The wall that the Islamic attacker had vandalized was made out of bricks from the ruins of the original Graz synagogue that had been destroyed by the National Socialists. The synagogue, which had been rebuilt only two decades ago, serves Graz’s tiny surviving Jewish community.

Austria’s interior ministry confirmed the arrest on Monday of a 31 year old man. Unemployed, he is a Syrian citizen who arrived in Austria as a refugee in 2013. He is also suspected of having vandalised the headquarters of a Graz LGBTQ association and a Catholic church last week.

When the police caught him, he expressed no remorse. The Syrian Muslim refugee justified his actions by citing his religion: Islam, and Islamic law. Austria’s interior minister, Karl Nehammer, ascribed an “Islamist motive” to the attacks, calling the suspect a “radical Islamist antisemite” and “homophobe”.

There were a total of seven attacks committed by this single refugee. This has become the new normal in Graz, an Austrian city the size of Pittsburgh, which has seen a surge in violence.

The mosques of Graz have been used to recruit Islamic State terrorists. Some of ISIS’s killers died in its wars against its enemies, but others came back and are living in Graz. After multiple police raids and arrests that involved as many as 800 officers, part of the network of ISIS and al-Qaeda recruiters was broken up, only to be reunited in prison.

A Muslim Brotherhood prison imam from Graz who was brought in to help deradicalize some of the prisoners instead plotted a jailbreak by the terrorists.The Brotherhood imam had planned to have the terrorists pray in the yard as a distraction, and then attack the guards with shivs.

The arrested Syrian refugee adds to the growing Islamic population in Austria’s prisons. Three years ago, it was estimated that a quarter of Austria’s prison population is Muslim. That’s a startling number in a country of almost nine million with a Muslim population of around 700,000. While Muslims make up less than 10 percent of Austria’s population, they’re filling up its prisons.

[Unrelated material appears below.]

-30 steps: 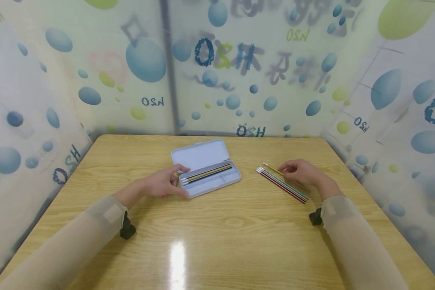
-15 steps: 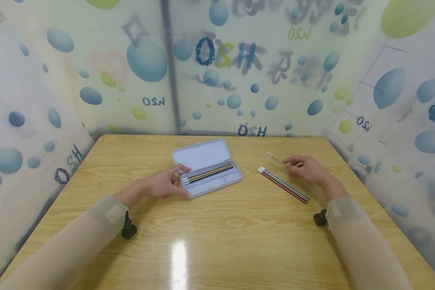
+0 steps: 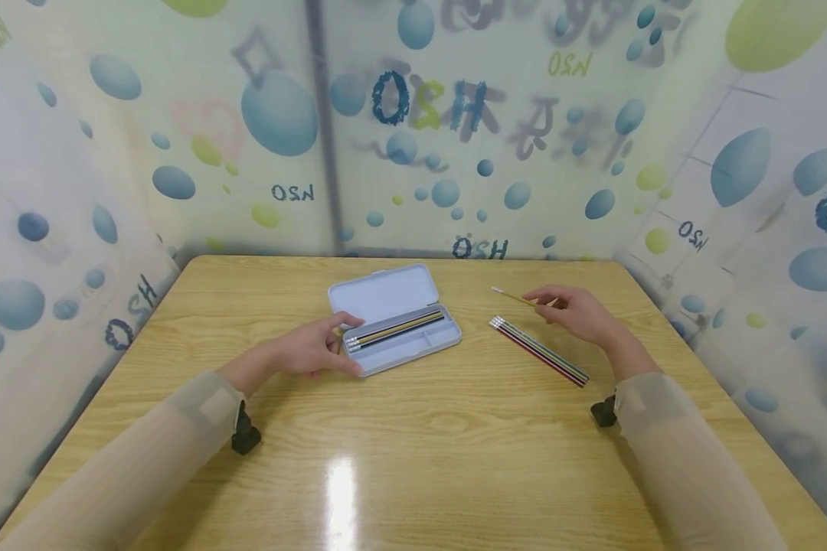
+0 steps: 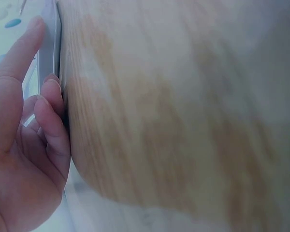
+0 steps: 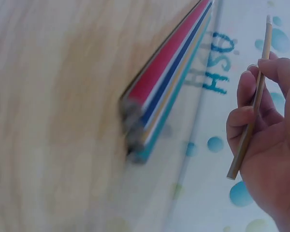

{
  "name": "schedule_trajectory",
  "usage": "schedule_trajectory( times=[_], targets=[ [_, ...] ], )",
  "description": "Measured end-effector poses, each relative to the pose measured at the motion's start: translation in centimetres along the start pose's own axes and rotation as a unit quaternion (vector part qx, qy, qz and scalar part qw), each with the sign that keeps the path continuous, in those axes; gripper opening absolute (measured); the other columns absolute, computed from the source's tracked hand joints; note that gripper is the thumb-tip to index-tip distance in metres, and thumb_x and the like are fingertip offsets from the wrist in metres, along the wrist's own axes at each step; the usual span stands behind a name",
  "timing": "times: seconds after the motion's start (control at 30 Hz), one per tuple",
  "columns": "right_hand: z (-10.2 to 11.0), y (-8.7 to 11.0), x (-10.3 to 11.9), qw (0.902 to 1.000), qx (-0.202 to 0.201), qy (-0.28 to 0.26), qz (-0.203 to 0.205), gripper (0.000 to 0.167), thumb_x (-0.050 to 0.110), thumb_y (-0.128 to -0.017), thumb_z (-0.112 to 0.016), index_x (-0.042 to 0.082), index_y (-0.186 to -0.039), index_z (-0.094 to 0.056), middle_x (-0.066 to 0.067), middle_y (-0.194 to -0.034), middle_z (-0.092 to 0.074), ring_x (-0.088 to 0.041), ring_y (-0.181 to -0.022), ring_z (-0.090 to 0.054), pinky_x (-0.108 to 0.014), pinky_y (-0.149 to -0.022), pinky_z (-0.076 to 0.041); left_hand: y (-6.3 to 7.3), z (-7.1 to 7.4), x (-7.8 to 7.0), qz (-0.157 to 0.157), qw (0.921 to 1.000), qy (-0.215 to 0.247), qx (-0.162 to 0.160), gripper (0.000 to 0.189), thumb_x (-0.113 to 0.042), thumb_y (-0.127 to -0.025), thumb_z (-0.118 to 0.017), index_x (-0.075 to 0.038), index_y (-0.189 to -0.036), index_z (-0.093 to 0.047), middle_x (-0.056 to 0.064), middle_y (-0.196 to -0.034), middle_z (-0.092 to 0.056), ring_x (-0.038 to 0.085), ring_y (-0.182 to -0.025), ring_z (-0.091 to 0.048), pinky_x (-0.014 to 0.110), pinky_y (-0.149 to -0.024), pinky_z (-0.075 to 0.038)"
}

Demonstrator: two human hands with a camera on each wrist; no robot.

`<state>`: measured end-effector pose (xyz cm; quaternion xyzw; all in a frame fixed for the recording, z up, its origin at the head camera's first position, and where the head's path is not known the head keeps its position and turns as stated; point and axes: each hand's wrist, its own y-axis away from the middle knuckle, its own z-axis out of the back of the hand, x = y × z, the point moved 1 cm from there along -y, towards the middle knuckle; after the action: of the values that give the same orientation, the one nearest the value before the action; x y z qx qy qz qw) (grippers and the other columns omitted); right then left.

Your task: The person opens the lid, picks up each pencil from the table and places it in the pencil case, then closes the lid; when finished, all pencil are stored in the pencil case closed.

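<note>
A pale blue pencil case lies with its lid raised, several dark and yellow pencils lying in its long compartment. My left hand grips the left end of the case, thumb at the front edge and a finger at the back. Between the thumb and fingers of my right hand is a gold pencil, its white eraser end pointing left. In the right wrist view the pencil crosses the palm. Below that hand, several striped pencils lie side by side on the table.
The wooden table ends at a patterned curtain at the back, with more curtain on both sides. A small divider splits off a compartment at the right of the case.
My right hand has lifted the gold pencil away from the row of pencils, first rightward, then up and left. My left hand stays at the case.
</note>
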<state>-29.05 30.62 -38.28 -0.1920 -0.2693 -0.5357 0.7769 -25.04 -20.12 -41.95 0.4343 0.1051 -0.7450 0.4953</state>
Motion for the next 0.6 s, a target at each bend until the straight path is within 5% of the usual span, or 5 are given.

The situation is so bad that Austria’s top prison imam wrote a book warning that the prison system was a breeding ground for terrorists and urged putting Islamists in solitary confinement. One of those prisoners, an Albanian Muslim from Graz, has been accused of continuing to recruit for ISIS from prison using a smuggled smartphone and his Instagram account.

A survey of Muslim refugees in Graz conducted by a professor of Islamic Religious Education at the University of Vienna found that about half of them had strongly anti-Semitic views. He also noted that a number of Graz mosques were controlled by the Muslim Brotherhood.

The Austrian authorities are trying to belatedly withdraw their asylum to the Syrian refugee who attacked the Graz synagogue.

The Austrian government has announced that it’s dispatching uniformed and undercover police officers to protect the country’s handful of Jewish synagogues. But the anti-Semitic violence is part of a larger trend of Islamist attacks against both churches and synagogues. And against the symbols of non-Islamic values and political life.

Mr Rosen also suggested additional funding for the community’s educational programming concerning antisemitism and support for its campaigning against BDS, criticising the Communist Party’s (KPÖ) support for the movement.

Graz passed an anti-BDS resolution in November 2019 with votes from all parties save the KPÖ, the second-largest party on the city council. The attacks, Mr Rosen said, demonstrated Graz’s acute problem with anti-Israel antisemitism.